Employers’ confidence in the UK economy took a turn for the worse during the first quarter of 2022 as inflation reached its highest for 30 years.

In January-March 2022, employers reported worsening expectations for the UK economy, according to new data from the Recruitment and Employment Confederation (REC).

The REC’s measure of business confidence in the economy improved slightly in the New Year but then fell back to -11 in January-March, the same level as in October-December 2021.

Despite this, more employers remained positive than negative about their ability to hire.

The REC’s JobsOutlook survey found that UK businesses’ confidence in hiring was at +8 in January-March 2022.

This was one percentage point lower than in the last quarter of 2021.

In particular, employers’ intentions to hire permanent workers have spiked over the past three months, diverging from the economic outlook, reflecting challenges in filling vacancies.

Hiring intentions for permanent staff in the short term increased by nine percentage points to net: +28, quarter-on-quarter.

Medium-term hiring intentions also rose by seven points to net: +26.

Neil Carberry, chief executive of the REC, said: “Businesses are seeing tax rates and uncapped energy costs rise, as well as pressure on salaries from staff who are seeing their own bills go up.

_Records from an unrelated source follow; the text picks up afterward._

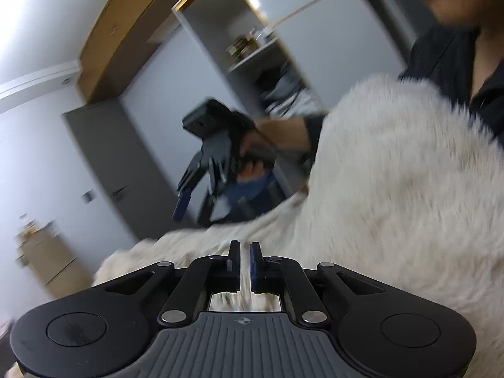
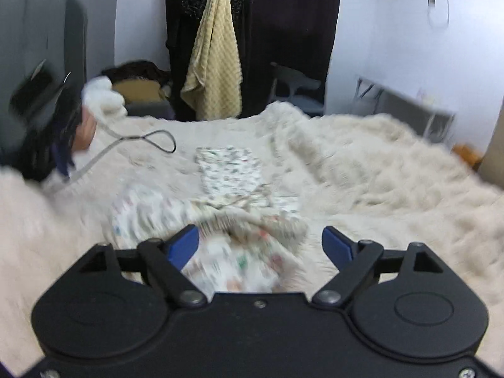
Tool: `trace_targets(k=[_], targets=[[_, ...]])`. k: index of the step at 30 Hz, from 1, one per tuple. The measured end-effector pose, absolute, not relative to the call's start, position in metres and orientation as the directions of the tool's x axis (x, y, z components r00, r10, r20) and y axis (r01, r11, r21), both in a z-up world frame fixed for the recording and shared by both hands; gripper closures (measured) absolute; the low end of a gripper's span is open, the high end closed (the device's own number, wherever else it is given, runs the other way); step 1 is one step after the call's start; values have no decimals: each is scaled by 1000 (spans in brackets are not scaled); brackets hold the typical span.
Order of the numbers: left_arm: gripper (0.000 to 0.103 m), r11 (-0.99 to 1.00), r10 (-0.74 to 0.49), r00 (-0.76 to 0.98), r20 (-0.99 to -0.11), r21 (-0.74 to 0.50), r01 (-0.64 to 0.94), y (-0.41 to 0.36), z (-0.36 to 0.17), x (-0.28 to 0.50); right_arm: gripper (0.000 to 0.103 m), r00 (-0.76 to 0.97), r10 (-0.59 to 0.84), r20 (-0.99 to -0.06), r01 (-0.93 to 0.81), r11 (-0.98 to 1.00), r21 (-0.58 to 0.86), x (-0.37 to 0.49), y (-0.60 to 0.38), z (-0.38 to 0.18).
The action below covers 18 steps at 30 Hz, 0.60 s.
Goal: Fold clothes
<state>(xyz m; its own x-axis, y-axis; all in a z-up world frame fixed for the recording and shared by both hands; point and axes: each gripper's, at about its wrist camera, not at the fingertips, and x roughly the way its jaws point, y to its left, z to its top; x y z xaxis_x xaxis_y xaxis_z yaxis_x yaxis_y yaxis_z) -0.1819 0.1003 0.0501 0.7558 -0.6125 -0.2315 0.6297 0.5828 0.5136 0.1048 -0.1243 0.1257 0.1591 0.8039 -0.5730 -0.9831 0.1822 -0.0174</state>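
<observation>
A: What covers the bed?

B: A shaggy cream blanket [image 2: 378, 170], long-piled and rumpled into soft ridges. From the left wrist camera the same fur [image 1: 393, 189] fills the view from about three to five o'clock, heaped up and blurred.

A: And the clothes?

B: A thin white garment with a small coloured print [image 2: 233, 252] lies crumpled on the blanket, right in front of the right gripper [image 2: 261, 245]. At twelve o'clock from it sits a flat folded rectangle of the same printed cloth [image 2: 230, 170].

A: How do the right fingers stand?

B: Spread wide, blue pads [image 2: 184, 247] angled outward. The crumpled cloth sits between them, but the pads do not press it.

A: The left gripper?

B: The left gripper [image 1: 245, 261] has its black fingers nearly together, a narrow slit between them. Pale fur shows through the gap; whether they pinch anything, I cannot tell.

A: Anything else?

B: A waffle-textured yellow towel [image 2: 214, 63] hangs from wire hangers at twelve o'clock. A thin dark cord loop [image 2: 157, 141] lies on the blanket at ten o'clock.
</observation>
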Motion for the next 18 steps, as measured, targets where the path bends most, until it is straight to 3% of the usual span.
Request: trace_targets(k=[1,2,3,8,14,16,18], targets=[[41,610,-593,772,-229,499,616,102,49,-180,19,156,799,-581,-982,190,-2,113,-118,128],[26,645,-570,790,-227,472,601,103,48,-174,19,163,786,-596,-977,214,15,125,-109,129],[19,684,-547,804,-232,430,589,105,48,-165,19,173,772,-612,-972,234,20,134,-103,129],[20,727,-556,773,-306,273,630,93,44,-121,20,191,711,-676,-967,254,-6,157,-92,115],[24,746,-516,757,-401,223,627,54,28,-92,20,217,724,-654,-961,277,-13,149,-114,108],[32,765,-457,776,-434,253,592,40,22,-85,20,231,728,-645,-959,284,-22,146,-121,109],[47,781,-386,808,-444,308,543,33,19,-80,20,240,731,-639,-957,288,-30,144,-127,110]])
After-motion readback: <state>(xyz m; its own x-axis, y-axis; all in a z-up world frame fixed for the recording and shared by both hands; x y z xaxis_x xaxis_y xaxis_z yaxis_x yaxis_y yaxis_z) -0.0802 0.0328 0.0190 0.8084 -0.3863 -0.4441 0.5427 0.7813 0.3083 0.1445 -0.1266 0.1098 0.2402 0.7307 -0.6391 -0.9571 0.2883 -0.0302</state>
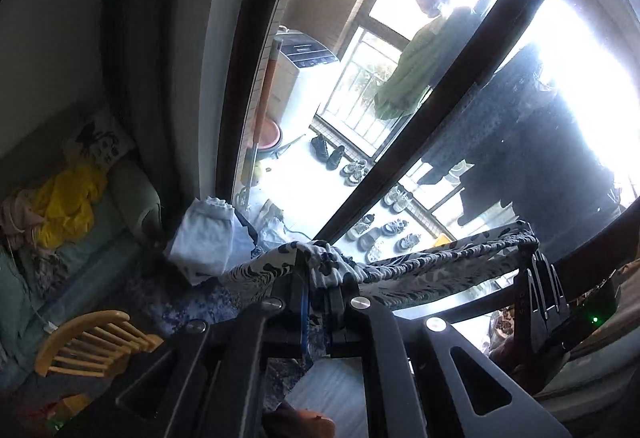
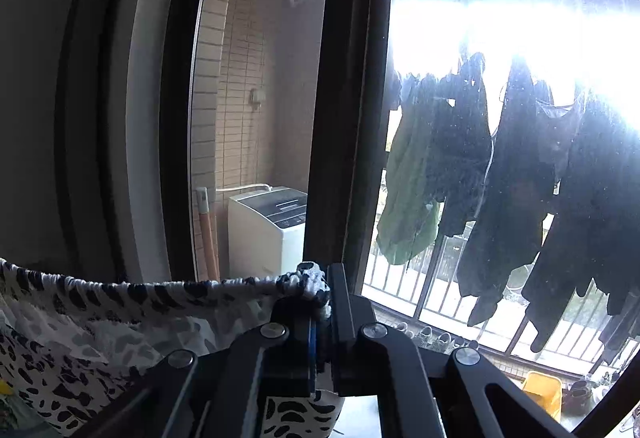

“So it is no surprise that firms are more concerned about the outlook. But British firms are resilient and investment in staff and growth remain on the agenda when employers think about their own business.

“We expect to see employers’ hiring plans decouple further from their economic outlook over the coming months as they face a tight labour market.

“Firms will need to find new, creative ways to attract candidates, as well as keep hold of the talented staff they have. Recruiters will play a vital part in helping them to do so.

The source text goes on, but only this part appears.